According to Advertiser columnist Bob Krauss, who wrote a book on the McInerny family, McInerny's store served wealthy foreigners and became the haberdashery for the royal court.

Through much of the first half of the 20th century, McInerny and Liberty House were Honolulu's big downtown department stores, the places to shop for that pair of fancy dress shoes or that one durable blue suit for trips to the Mainland.

McInerny moved quickly to capture the booming tourist market after World War II and began its expansion into Waikiki by opening small shops that offered swimwear, aloha wear and casual jewelry to visitors.

From the 1950s through the mid-1970s, McInerny served the two markets, local and tourist, opening dozens of resort stores across the Islands at the same time that it expanded its local presence. It opened its flagship store at Ala Moana Center in 1959 and was one of the anchor tenants of the new Kahala Mall in 1969. At one time in the mid-1960s, McInerny even sold appliances and home furnishings at its Ala Moana store, but the retailer's primary business remained in clothing.

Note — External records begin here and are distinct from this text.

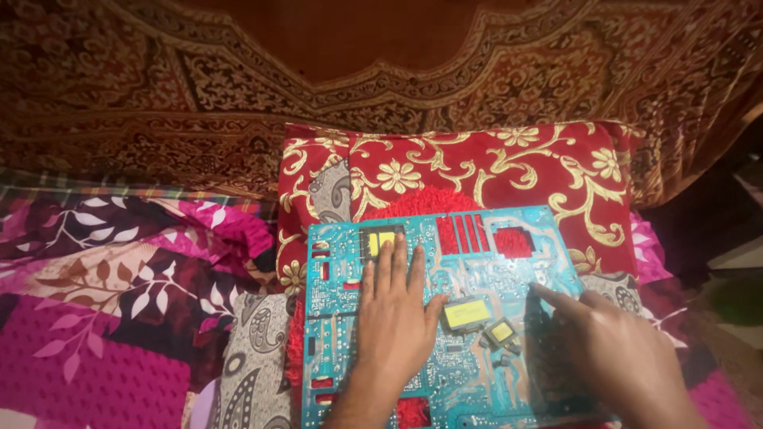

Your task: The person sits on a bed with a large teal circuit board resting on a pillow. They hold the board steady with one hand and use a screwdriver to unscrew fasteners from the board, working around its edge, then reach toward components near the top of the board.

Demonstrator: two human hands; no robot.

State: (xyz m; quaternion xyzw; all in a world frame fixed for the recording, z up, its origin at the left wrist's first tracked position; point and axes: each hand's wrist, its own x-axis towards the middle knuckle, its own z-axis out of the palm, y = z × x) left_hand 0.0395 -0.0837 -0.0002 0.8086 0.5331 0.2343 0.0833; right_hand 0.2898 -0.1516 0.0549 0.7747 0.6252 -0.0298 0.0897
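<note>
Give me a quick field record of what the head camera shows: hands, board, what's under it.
left hand: flat, palm down on the circuit board, fingers spread
right hand: index finger extended, tip touching the board's right part
circuit board: light blue, solder side up, with cut-out slots
yellow components: two, mounted between the hands; a third by the left fingertips
support: red pillow with gold flowers
surroundings: pink floral bedsheet

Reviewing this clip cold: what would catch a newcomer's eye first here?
A large turquoise circuit board lies on a red cushion with gold flowers, centre frame. The left hand presses flat on the board, while the right hand points an index finger at its right part. Two yellow-topped components sit between the hands.
</note>
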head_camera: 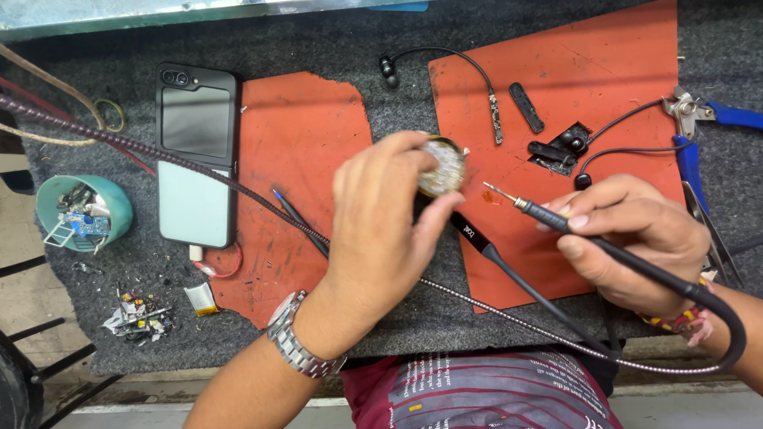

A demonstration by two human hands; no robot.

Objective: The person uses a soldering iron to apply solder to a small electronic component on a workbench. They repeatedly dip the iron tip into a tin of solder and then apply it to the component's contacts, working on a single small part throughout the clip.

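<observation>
My left hand holds a small round tin with a shiny, crusted filling, lifted above the orange mat. My right hand grips a black soldering iron like a pen, its metal tip pointing left toward the tin, a short gap away. The iron's black cable loops past my right wrist. A black neckband earphone passes under my left hand, and its opened parts and thin wires lie on the mat behind the iron.
A folding phone lies open at the left beside a second orange mat. A teal cup of scrap parts stands far left. Blue-handled cutters and tweezers lie at the right. A braided cable crosses the grey bench.
</observation>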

A subsidiary of Japanese retailer Seibu Group bought McInerny in the early 1970s, and, by the end of the decade, McInerny had clearly shifted its emphasis to its beach and resort stores, ceding the local department store business to Liberty House.

Seibu expanded McInerny to more than 30 stores, then sold the company in the mid-1980s to InterPacific Hawaii Retail Group Ltd., which operated Andrade, Carol & Mary and Water Wear Hawaii.

InterPacific merged Carol & Mary and Andrade into McInerny in the 1990s. Three years ago, it closed the Ala Moana store and others to concentrate on the visitor market.

Windsor in April said sales had fallen from $24 million in 2000 to $18 million last year. He projected sales would fall again to roughly $15 million this year.